**Your assignment**
Each line in the entries below that holds the word "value" belongs in the answer.

**Material provided**
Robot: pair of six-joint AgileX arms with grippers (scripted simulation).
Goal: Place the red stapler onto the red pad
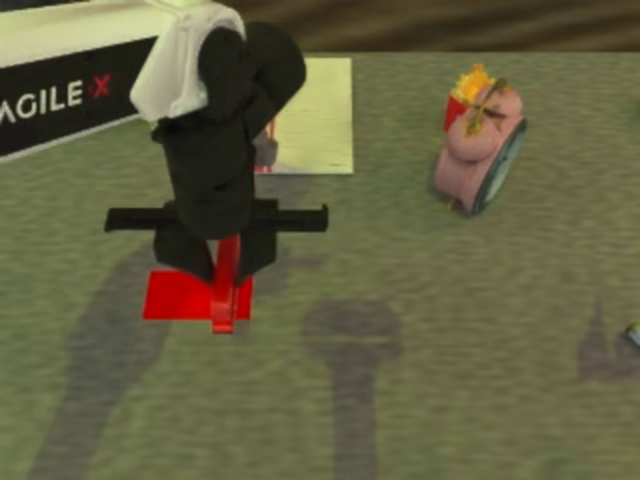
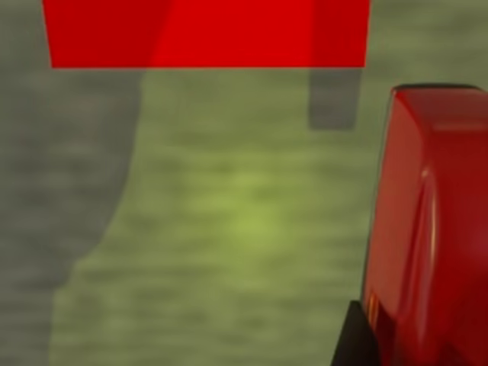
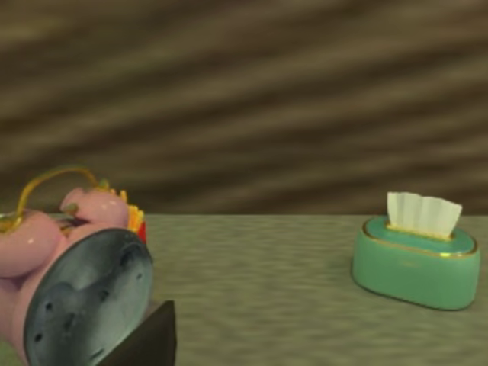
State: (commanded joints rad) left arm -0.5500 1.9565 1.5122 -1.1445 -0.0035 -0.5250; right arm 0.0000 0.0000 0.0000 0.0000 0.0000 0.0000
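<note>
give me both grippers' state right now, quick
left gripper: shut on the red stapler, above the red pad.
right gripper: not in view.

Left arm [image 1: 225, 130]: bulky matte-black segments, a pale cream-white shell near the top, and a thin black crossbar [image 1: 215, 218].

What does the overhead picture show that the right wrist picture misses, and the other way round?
Only the top view shows the left hand over the left side of the table, with the red stapler lying across the red pad's edge, plus a cream notebook. Only the right wrist view shows a green tissue box. Both show the pink alarm clock and the olive table.
</note>
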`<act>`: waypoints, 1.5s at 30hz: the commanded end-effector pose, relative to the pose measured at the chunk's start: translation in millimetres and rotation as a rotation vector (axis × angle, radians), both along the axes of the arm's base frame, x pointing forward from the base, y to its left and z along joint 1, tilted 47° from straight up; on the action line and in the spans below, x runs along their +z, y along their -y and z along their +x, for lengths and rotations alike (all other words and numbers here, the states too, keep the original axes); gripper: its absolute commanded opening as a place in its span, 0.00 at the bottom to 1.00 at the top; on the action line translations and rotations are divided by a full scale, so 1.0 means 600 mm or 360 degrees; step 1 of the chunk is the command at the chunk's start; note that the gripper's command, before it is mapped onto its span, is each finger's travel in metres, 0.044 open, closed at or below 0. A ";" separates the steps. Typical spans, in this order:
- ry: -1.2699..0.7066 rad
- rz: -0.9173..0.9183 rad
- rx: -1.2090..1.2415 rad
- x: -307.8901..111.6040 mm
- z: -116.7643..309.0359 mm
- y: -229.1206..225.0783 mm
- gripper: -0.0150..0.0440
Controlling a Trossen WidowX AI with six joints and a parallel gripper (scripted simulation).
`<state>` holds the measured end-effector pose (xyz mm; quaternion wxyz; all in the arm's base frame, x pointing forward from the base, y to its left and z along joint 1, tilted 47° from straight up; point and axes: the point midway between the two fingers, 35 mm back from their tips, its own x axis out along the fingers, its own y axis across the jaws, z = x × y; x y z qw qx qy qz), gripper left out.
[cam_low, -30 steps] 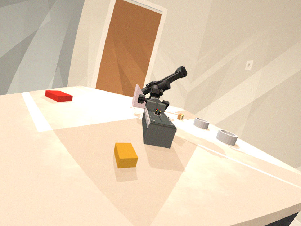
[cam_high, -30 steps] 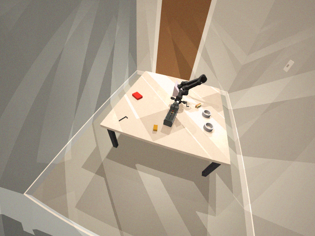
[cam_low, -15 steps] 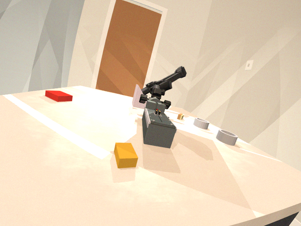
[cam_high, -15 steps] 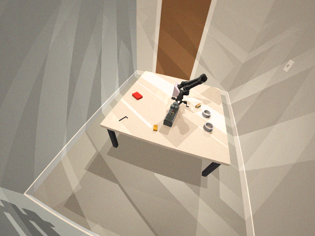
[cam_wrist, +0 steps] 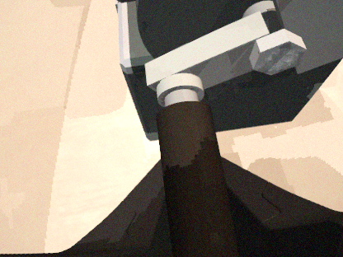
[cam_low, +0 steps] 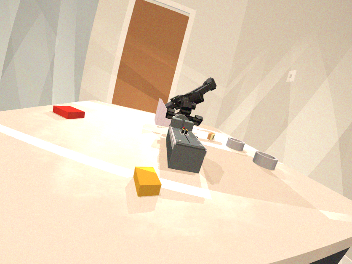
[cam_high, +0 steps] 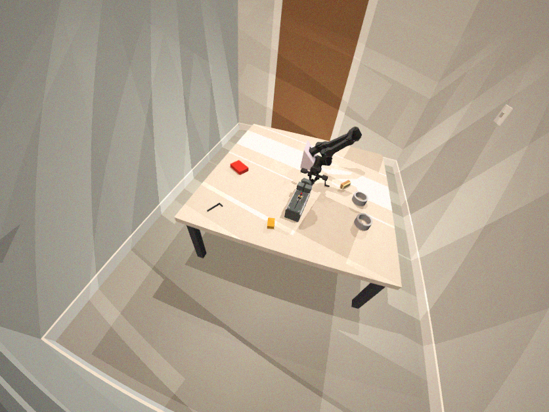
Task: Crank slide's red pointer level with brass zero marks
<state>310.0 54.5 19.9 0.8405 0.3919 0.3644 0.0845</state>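
Note:
The dark grey machine stands on the table, its crank end toward the arm. In the wrist view the pale crank arm slants from the hub bolt down-left to the dark brown handle. My gripper is shut on the handle, with a finger on each side. The red pointer shows on the machine's top, close to the brass marks. It looks slightly toward the crank end of them; the exact offset is too small to tell.
A pink panel stands left of the arm. A red block, a yellow block, a black hex key, another black L-shaped piece, a small orange block and two grey rings lie around the machine.

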 end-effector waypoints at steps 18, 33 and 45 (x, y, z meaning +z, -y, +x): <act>0.0026 0.0000 0.0007 0.036 -0.003 0.044 0.25; 0.0025 -0.0002 0.0007 0.025 -0.008 0.081 0.25; 0.0025 -0.0003 0.0007 0.013 -0.010 0.091 0.25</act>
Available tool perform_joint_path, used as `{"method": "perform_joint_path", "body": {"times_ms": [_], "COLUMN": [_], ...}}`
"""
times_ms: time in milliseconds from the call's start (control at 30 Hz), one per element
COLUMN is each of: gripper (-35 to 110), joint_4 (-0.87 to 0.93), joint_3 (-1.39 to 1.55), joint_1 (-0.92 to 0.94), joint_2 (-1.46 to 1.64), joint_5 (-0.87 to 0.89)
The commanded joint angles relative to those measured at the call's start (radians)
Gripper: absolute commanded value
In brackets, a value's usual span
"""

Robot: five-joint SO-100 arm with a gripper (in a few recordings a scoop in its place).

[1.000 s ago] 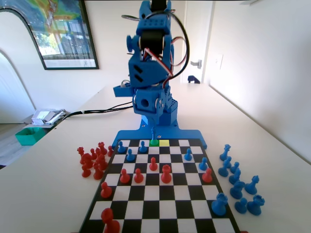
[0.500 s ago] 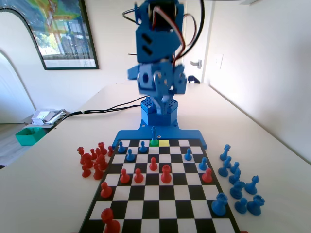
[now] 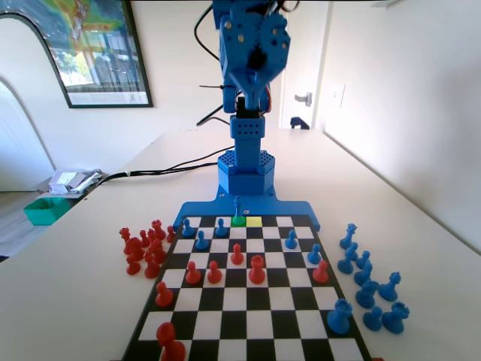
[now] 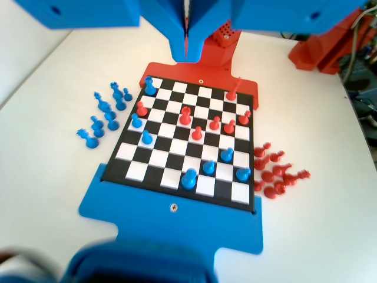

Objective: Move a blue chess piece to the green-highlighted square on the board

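— Where's the blue piece (image 3: 238, 206)?

— In the fixed view it stands upright on the green square (image 3: 238, 221), in the board's (image 3: 225, 331) far row, right in front of the arm's base. A yellow square (image 3: 255, 221) sits just to the right of it.

— And the claw (image 4: 187, 52)?

— Raised well above the board. In the wrist view its two jaws hang from the top edge pressed together, with only a thin seam between them and nothing in them.

— What else is out?

— Blue pawns (image 3: 201, 241) and red pieces (image 3: 257, 268) scattered over the squares. On the tabletop (image 3: 421, 226), red pieces (image 3: 143, 248) cluster left of the board and blue ones (image 3: 368, 278) right of it (fixed view sides).
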Motion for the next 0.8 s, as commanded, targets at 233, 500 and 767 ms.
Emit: {"method": "perform_joint_path", "body": {"times_ms": [233,500,767], "gripper": [1,1,1], "joint_4": [0.055,-0.043,-0.081], "joint_3": [0.018,0.106,0.120], "joint_1": [-0.017,0.000,0.018], "joint_2": [0.253,0.357,0.428], "joint_5": [0.020,0.017,0.017]}}
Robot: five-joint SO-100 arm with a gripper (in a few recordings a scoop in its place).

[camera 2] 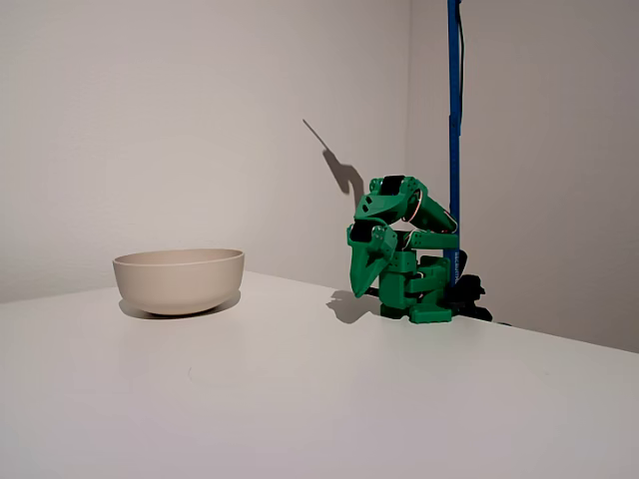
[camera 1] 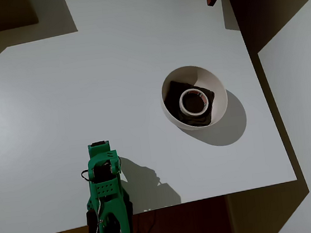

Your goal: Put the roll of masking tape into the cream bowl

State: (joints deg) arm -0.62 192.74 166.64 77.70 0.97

**The completed task**
Gripper: absolute commanded value
In brackets, a value's usual span

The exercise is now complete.